• _EXERCISE_: Please return the full listing below without altering anything.

** MATERIAL PROVIDED follows **

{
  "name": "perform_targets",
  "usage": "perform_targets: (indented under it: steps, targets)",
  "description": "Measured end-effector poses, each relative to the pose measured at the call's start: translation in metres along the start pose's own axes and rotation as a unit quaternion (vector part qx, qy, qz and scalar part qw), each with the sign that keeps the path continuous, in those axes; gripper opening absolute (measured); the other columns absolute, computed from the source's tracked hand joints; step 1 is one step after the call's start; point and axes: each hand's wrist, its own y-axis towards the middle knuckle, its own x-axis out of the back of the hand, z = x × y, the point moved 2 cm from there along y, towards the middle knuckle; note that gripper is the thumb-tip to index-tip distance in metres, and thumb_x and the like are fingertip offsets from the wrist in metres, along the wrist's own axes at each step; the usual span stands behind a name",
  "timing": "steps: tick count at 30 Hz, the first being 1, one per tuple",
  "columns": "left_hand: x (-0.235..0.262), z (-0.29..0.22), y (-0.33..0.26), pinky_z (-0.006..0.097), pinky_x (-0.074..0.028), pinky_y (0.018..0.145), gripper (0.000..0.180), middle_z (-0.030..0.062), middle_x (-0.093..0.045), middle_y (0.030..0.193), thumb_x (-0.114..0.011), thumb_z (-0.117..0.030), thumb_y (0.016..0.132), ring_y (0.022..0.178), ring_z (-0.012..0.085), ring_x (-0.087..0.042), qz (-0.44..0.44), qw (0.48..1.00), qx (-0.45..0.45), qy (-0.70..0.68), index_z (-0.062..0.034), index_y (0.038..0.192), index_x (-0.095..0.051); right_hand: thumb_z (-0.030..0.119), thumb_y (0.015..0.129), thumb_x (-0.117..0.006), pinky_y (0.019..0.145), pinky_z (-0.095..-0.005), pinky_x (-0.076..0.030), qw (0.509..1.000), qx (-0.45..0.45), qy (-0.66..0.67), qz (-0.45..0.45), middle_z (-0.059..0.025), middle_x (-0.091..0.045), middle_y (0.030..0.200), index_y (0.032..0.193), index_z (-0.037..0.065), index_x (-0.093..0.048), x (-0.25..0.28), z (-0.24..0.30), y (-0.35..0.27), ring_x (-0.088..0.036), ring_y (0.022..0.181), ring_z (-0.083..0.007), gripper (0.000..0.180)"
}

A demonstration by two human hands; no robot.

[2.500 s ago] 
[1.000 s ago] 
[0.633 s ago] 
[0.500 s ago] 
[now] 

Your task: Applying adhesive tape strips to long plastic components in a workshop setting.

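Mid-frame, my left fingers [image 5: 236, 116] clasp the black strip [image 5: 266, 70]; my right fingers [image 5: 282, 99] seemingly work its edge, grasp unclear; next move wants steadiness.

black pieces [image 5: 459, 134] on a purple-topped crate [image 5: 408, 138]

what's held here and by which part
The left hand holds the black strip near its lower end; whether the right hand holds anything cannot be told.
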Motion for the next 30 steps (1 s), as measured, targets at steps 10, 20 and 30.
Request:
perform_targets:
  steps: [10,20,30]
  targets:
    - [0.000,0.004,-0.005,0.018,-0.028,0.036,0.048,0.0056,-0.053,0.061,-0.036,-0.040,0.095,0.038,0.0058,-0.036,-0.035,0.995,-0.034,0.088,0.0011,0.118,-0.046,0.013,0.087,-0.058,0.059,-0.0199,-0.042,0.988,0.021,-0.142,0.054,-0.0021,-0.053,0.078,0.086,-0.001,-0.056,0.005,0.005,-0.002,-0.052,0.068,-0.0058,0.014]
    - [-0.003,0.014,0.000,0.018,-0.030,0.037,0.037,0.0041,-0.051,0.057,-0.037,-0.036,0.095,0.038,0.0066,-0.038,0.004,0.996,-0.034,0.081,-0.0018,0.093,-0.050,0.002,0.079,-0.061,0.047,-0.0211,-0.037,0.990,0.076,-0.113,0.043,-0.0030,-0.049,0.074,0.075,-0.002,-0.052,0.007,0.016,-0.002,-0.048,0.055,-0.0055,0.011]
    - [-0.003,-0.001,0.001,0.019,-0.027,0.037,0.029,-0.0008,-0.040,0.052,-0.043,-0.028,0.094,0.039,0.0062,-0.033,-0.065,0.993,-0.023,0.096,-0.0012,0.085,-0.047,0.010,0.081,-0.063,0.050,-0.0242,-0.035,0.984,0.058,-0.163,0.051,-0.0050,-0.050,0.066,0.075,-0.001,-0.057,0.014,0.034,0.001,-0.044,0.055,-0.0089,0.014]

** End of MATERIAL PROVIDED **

• _ANSWER SPACE_:
{
  "name": "perform_targets",
  "usage": "perform_targets: (indented under it: steps, targets)",
  "description": "Measured end-effector poses, each relative to the pose measured at the call's start: translation in metres along the start pose's own axes and rotation as a unit quaternion (vector part qx, qy, qz and scalar part qw), each with the sign that keeps the path continuous, in those axes; gripper opening absolute (measured); the other columns absolute, computed from the source's tracked hand joints; step 1 is one step after the call's start; point and axes: each hand's wrist, its own y-axis towards the middle knuckle, its own x-axis out of the back of the hand, z = x × y, the point moved 2 cm from there along y, towards the middle knuckle; note that gripper is the thumb-tip to index-tip distance in metres, and thumb_x and the like are fingertip offsets from the wrist in metres, along the wrist's own axes at each step; the usual span stands behind a name",
  "timing": "steps: tick count at 30 Hz, the first being 1, one per tuple",
  "columns": "left_hand: x (-0.235..0.262), z (-0.29..0.22), y (-0.33..0.26), pinky_z (-0.006..0.097), pinky_x (-0.074..0.028), pinky_y (0.018..0.145), gripper (0.000..0.180), middle_z (-0.030..0.062), middle_x (-0.093..0.045), middle_y (0.030..0.193), thumb_x (-0.114..0.011), thumb_z (-0.117..0.030), thumb_y (0.016..0.132), ring_y (0.022..0.178), ring_z (-0.012..0.085), ring_x (-0.087..0.042), qz (-0.44..0.44), qw (0.48..1.00), qx (-0.45..0.45), qy (-0.70..0.68), index_z (-0.062..0.034), index_y (0.038..0.192), index_x (-0.095..0.051); right_hand: thumb_z (-0.030..0.119), thumb_y (0.015..0.129), thumb_x (-0.117..0.006), pinky_y (0.019..0.145), pinky_z (-0.095..-0.005), pinky_x (-0.076..0.030), qw (0.509..1.000), qx (-0.45..0.45), qy (-0.66..0.67), qz (-0.45..0.45), middle_z (-0.059..0.025), middle_x (-0.091..0.045), middle_y (0.030..0.200), index_y (0.032..0.193), index_z (-0.037..0.065), index_x (-0.093..0.048), x (-0.25..0.28), z (-0.24..0.30), y (-0.35..0.27), ring_x (-0.088..0.036), ring_y (0.022..0.181), ring_z (-0.083..0.007), gripper (0.000..0.180)"
}

A demonstration by two human hands; no robot.

[2.500 s ago] 
[1.000 s ago] 
[0.633 s ago] 
[0.500 s ago] 
[now] 

Your task: Applying adhesive tape strips to long plastic components in a workshop setting.

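Mid-frame, my left fingers [image 5: 236, 116] clasp the black strip [image 5: 266, 70]; my right fingers [image 5: 282, 99] seemingly work its edge, grasp unclear; next move wants steadiness.

black pieces [image 5: 459, 134] on a purple-topped crate [image 5: 408, 138]

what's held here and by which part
The left hand holds the black strip near its lower end; whether the right hand holds anything cannot be told.
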Motion for the next 30 steps (1 s), as measured, targets at steps 10, 20 and 30.
Request:
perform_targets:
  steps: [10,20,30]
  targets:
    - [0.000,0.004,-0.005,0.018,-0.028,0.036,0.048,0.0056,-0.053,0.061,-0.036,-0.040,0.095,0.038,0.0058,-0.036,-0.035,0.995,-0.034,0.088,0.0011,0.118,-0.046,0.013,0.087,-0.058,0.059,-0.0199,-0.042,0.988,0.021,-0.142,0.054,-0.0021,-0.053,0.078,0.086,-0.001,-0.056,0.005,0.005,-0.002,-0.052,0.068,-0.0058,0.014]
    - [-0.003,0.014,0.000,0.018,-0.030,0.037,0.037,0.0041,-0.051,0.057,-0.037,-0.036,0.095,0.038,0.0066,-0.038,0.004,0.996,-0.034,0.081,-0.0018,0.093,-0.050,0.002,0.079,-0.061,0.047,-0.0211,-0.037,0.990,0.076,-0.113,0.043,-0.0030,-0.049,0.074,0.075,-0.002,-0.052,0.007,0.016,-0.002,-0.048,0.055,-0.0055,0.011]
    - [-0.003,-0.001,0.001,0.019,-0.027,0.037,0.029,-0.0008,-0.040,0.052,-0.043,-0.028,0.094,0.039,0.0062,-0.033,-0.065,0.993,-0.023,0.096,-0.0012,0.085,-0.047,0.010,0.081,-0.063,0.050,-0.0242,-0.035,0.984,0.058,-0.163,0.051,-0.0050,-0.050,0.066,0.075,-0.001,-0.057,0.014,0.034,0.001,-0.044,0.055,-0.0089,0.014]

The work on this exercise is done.